WHAT TO PRODUCE:
Retype only the lines at the head of the records, first through the one with "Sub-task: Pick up", exactly as written.

PROVIDED MATERIAL:

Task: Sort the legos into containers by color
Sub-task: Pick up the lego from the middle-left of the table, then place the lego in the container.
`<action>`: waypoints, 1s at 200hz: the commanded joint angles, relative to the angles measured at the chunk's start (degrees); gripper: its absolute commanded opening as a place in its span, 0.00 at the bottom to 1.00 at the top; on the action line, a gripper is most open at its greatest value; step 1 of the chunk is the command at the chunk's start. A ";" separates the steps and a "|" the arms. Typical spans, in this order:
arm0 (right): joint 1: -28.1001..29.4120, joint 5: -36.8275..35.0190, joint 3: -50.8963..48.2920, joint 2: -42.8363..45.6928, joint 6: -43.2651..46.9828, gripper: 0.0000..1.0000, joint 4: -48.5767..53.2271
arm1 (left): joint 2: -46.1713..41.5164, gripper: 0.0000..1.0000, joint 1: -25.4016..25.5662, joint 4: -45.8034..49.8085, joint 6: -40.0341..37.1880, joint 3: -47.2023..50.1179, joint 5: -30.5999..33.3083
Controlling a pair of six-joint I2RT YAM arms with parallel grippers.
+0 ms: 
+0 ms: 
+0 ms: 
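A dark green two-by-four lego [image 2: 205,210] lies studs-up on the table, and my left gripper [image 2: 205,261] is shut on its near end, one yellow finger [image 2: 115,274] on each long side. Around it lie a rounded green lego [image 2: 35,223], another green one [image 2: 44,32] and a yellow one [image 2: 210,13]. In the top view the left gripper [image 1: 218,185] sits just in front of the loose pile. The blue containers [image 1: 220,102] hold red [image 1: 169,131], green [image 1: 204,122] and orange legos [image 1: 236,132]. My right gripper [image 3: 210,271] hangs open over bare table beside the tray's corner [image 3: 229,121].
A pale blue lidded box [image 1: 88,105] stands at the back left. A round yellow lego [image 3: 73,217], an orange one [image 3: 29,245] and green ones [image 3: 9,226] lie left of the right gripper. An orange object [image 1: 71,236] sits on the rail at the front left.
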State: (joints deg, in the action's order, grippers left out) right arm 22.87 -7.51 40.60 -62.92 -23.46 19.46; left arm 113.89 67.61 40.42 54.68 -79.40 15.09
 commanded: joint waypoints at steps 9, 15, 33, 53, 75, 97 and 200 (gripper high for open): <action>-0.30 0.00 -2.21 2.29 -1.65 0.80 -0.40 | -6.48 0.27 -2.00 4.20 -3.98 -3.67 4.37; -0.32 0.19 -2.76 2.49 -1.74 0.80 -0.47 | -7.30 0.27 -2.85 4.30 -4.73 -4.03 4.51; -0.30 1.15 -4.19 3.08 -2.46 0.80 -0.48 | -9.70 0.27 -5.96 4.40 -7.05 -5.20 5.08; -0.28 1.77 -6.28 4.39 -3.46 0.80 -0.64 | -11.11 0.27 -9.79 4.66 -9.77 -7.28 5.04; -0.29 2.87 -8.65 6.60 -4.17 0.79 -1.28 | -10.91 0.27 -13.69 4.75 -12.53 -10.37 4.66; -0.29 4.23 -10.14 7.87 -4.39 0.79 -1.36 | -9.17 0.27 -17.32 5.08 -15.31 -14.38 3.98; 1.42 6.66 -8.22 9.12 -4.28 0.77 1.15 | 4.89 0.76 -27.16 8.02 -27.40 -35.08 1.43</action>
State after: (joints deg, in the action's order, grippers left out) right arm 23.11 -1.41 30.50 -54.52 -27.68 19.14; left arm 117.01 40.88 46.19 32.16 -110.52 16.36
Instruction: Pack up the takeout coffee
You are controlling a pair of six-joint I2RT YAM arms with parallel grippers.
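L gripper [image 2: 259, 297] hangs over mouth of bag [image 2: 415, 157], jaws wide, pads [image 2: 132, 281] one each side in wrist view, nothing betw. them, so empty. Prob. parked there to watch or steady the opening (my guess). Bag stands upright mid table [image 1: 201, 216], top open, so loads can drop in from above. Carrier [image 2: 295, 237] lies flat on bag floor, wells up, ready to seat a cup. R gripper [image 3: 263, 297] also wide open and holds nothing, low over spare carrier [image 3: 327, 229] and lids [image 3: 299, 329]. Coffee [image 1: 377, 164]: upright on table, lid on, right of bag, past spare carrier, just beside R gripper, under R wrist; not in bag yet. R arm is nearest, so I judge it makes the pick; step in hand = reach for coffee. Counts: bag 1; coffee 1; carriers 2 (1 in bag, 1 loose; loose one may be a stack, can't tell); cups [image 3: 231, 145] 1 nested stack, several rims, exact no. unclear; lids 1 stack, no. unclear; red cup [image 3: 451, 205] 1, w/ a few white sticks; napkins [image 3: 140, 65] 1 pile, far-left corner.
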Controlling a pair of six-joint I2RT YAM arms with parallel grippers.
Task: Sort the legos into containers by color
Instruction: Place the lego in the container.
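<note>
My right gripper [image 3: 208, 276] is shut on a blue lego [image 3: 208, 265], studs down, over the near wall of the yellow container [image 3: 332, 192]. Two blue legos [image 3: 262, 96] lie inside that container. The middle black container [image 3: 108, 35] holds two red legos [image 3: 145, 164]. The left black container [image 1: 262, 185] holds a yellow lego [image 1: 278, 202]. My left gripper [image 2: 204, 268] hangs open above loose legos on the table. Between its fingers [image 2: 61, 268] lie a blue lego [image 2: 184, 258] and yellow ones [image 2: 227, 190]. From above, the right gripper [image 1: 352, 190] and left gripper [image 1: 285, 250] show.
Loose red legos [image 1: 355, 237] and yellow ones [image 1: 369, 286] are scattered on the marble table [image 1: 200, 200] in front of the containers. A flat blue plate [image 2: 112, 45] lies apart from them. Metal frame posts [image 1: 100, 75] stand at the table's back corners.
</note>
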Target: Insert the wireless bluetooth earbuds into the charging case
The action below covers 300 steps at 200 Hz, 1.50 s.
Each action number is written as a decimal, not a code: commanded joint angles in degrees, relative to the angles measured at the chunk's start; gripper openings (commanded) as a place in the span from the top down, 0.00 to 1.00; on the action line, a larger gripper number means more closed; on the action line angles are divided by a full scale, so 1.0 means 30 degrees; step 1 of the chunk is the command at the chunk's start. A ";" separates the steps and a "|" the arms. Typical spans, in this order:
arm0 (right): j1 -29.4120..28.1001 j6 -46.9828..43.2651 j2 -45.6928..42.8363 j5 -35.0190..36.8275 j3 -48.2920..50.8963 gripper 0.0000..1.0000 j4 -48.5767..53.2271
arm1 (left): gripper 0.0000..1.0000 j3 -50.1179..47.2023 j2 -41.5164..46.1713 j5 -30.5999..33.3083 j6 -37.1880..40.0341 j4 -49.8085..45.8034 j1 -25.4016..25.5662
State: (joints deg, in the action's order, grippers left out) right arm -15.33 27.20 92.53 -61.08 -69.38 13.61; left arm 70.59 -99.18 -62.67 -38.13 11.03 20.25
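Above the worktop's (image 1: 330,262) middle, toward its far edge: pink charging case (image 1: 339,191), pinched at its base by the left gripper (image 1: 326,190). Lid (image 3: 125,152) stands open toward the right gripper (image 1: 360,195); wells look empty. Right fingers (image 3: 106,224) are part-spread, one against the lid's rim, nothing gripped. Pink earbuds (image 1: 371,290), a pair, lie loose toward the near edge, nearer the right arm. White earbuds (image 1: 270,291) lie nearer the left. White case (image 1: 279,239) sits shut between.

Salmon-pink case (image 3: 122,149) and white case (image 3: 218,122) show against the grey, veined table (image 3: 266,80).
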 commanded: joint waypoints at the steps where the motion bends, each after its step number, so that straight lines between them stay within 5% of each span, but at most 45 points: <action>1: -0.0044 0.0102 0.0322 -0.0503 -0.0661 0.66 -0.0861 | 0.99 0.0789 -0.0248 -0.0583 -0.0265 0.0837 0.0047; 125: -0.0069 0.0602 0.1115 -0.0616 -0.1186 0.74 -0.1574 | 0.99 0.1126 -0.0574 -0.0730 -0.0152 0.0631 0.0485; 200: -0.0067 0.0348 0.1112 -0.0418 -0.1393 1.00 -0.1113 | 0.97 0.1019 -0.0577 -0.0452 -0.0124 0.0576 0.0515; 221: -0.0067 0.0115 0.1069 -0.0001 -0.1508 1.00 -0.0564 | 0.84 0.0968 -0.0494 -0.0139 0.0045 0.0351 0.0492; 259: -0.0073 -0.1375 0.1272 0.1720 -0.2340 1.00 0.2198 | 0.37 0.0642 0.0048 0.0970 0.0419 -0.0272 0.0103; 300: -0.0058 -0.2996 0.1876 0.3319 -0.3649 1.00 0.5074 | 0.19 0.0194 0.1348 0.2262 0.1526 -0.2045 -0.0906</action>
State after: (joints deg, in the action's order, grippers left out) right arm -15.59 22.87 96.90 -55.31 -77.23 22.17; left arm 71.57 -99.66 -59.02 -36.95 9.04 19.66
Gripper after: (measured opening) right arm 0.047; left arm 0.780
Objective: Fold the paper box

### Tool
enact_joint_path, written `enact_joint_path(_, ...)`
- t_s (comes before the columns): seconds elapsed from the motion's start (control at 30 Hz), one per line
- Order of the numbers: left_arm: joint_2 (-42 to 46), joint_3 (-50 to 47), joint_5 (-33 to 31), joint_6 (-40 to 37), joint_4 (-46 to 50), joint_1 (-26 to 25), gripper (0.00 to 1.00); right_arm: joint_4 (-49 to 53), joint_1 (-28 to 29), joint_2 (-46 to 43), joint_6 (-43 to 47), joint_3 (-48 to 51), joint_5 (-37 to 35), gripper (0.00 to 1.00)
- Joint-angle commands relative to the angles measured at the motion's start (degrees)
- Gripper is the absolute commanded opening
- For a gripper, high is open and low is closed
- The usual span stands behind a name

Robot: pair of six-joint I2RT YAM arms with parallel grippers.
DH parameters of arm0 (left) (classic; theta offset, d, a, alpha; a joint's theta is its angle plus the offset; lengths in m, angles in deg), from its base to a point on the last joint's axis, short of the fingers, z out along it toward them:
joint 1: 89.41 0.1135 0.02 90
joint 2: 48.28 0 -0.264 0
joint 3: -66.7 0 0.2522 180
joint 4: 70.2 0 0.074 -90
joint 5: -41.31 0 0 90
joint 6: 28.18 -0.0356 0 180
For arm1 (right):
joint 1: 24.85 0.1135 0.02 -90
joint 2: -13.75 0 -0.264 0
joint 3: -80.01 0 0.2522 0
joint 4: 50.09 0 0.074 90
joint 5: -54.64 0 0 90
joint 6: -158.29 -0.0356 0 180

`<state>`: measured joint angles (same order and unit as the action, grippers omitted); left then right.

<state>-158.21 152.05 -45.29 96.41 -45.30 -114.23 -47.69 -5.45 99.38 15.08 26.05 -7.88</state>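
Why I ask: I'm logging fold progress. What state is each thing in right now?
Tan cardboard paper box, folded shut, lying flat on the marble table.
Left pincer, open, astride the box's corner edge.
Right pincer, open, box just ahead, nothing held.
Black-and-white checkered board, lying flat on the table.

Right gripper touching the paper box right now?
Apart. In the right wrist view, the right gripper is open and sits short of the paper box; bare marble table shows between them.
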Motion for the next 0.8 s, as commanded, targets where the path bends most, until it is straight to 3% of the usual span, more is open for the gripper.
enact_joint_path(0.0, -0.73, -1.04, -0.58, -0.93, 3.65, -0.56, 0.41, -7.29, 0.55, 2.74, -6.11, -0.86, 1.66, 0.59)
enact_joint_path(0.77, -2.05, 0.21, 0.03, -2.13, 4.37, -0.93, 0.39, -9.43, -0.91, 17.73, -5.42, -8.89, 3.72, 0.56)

SOLUTION:
Task: Sort the legos into containers by color
Sub-task: Pick up the lego from the middle-left of the table, then place the lego in the container.

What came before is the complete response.